This includes the fairly central presence of a fictionalized Schnabel figure in the form of Albert Milo (Gary Oldman), a lovely and supportive (not to mention handsome!) friend and committed family man. 

The presence of an idealized director’s surrogate reminded me of Bob Zmuda’s probably false but intriguing contention that Danny DeVito made Man on the Moon so that he could re-write the historical record to depict himself in a more positive, supportive light. 

The wildly charismatic and achingly cool Basquiat enjoys a rocket ride to the apex of the 1980s New York art scene with a little help from friends and supporters Milo, Bruno Bischofberger (Dennis Hopper) and Andy Warhol (Bowie). 

David Bowie, silver screen, can’t tell them apart at all

David Bowie, silver screen, can’t tell them apart at all

Basquiat’s rapid ascent to superstardom and the spoils of celebrity, particularly in terms of drugs and sex complicate and ultimately destroy his relationship with Gina Cardinale (Claire Forlani), a good girl and early supporter Basquiat loves but not enough to overcome his vices or tame his demons. 

The wan romance between Basquiat and Gina feels more like an extended and unfortunately successful attempt to avoid addressing the complications and complexities of the countercultural icon’s sexuality than an effort to explore it. 

The nice girlfriend left behind in the mad pursuit of fame is a biopic cliche.
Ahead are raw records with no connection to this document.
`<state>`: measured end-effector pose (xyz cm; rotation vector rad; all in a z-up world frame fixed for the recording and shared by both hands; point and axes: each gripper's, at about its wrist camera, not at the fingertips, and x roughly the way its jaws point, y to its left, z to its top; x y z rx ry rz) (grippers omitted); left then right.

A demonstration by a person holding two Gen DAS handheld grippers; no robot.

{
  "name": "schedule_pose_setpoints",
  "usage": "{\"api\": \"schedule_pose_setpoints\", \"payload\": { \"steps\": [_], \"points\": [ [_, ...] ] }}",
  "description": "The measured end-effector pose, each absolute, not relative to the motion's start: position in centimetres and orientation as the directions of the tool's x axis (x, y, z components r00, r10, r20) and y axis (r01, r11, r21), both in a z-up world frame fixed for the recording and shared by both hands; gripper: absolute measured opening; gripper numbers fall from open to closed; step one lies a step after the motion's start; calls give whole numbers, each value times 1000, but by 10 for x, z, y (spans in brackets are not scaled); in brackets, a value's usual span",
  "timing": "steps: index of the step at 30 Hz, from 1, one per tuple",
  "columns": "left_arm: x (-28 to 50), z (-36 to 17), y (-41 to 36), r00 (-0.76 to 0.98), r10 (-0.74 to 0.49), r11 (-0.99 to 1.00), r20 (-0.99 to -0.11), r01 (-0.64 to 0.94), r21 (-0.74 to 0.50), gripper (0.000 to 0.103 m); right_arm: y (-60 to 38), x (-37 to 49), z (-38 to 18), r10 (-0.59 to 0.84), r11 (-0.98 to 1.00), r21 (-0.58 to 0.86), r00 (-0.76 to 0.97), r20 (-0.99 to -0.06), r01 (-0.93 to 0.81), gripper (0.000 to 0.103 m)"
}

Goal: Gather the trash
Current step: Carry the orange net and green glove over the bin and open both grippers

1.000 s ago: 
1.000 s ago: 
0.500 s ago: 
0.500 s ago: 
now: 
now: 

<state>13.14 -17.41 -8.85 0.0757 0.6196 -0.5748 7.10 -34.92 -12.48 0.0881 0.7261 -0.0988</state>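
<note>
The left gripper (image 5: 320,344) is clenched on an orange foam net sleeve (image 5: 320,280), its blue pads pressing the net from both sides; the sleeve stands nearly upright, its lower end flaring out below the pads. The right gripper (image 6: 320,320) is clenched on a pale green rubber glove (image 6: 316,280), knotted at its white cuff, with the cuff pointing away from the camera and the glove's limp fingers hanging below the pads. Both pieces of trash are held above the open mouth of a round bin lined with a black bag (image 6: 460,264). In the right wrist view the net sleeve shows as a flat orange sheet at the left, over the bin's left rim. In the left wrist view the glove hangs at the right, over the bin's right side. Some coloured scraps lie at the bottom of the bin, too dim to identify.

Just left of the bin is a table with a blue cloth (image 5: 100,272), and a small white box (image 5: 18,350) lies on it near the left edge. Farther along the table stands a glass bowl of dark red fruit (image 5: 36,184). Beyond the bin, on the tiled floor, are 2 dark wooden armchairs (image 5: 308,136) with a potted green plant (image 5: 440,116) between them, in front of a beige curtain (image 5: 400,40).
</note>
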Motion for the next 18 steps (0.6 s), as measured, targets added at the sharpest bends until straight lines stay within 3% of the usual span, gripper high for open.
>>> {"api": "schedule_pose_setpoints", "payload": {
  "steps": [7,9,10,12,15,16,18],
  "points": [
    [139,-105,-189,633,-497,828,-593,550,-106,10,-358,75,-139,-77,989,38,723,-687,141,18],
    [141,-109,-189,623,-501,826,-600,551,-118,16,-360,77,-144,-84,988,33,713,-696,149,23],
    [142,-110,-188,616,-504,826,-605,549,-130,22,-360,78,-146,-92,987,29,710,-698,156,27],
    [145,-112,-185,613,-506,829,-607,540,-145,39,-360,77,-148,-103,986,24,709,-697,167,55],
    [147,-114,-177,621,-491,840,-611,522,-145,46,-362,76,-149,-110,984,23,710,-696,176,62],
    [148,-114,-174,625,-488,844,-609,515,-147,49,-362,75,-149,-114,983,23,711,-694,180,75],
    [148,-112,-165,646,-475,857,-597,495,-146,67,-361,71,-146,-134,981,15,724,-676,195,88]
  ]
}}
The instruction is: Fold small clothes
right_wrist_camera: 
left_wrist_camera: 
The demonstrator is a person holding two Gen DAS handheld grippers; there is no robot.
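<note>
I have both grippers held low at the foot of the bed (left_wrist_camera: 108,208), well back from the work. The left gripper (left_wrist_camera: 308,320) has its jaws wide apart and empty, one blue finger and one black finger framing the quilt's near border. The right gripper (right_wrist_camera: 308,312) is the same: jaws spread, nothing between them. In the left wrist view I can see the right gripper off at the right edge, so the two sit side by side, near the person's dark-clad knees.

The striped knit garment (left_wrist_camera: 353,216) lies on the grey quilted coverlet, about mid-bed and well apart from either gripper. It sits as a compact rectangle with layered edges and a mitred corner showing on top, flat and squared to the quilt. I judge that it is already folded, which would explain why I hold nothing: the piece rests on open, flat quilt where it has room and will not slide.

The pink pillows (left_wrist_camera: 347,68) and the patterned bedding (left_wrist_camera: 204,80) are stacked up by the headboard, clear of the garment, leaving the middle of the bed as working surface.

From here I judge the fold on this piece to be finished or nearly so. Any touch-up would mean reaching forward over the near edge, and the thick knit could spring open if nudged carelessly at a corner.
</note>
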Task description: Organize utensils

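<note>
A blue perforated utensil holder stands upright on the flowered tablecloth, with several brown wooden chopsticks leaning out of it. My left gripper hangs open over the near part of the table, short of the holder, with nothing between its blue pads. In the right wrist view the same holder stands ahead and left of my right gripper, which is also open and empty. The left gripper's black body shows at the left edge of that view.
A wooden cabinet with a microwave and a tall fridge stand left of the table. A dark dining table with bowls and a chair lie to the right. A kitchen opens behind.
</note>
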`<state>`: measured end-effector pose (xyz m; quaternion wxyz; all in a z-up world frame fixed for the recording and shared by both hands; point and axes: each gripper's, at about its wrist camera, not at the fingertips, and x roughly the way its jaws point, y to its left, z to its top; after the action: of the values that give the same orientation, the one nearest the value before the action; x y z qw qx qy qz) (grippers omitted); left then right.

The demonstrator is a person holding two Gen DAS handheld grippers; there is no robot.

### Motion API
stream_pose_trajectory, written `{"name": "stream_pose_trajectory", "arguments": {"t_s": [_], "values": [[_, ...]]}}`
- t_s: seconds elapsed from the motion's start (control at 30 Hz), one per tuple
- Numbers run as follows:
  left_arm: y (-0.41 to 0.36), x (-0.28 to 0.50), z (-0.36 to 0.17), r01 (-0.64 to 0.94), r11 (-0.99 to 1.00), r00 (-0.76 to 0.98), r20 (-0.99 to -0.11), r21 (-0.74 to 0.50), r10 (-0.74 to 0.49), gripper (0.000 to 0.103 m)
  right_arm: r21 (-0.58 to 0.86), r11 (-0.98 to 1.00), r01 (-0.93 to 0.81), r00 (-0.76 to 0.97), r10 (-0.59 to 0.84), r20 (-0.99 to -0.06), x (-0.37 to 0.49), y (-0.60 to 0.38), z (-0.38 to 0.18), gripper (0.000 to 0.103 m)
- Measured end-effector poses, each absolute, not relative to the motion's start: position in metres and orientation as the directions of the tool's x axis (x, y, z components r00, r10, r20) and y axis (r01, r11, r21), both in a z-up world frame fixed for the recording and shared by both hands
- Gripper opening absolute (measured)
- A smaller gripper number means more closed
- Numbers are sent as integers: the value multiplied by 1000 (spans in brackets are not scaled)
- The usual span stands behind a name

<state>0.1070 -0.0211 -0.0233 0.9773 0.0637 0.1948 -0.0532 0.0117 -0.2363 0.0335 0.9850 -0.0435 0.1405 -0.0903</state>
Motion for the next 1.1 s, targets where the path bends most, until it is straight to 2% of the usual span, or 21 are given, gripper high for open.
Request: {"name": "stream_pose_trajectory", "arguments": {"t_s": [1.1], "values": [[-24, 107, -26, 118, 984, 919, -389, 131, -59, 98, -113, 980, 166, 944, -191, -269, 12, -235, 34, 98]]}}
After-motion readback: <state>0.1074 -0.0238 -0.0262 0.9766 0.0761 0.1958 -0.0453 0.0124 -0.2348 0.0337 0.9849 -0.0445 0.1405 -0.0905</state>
It is far from the only one Schnabel’s often powerful, frequently overwrought and exceedingly sentimental movie exploits.

In Basquiat, the maverick art world sensation uses his voice and his paintbrush to try to escape from the prisons of racism, trauma and other people’s perceptions of him and his paintings, perceptions shaped and molded by colonialism and racism of a thousand different varieties, from vicious anti-black racism to the condescension, fetishization and cooption of well-meaning white Liberals.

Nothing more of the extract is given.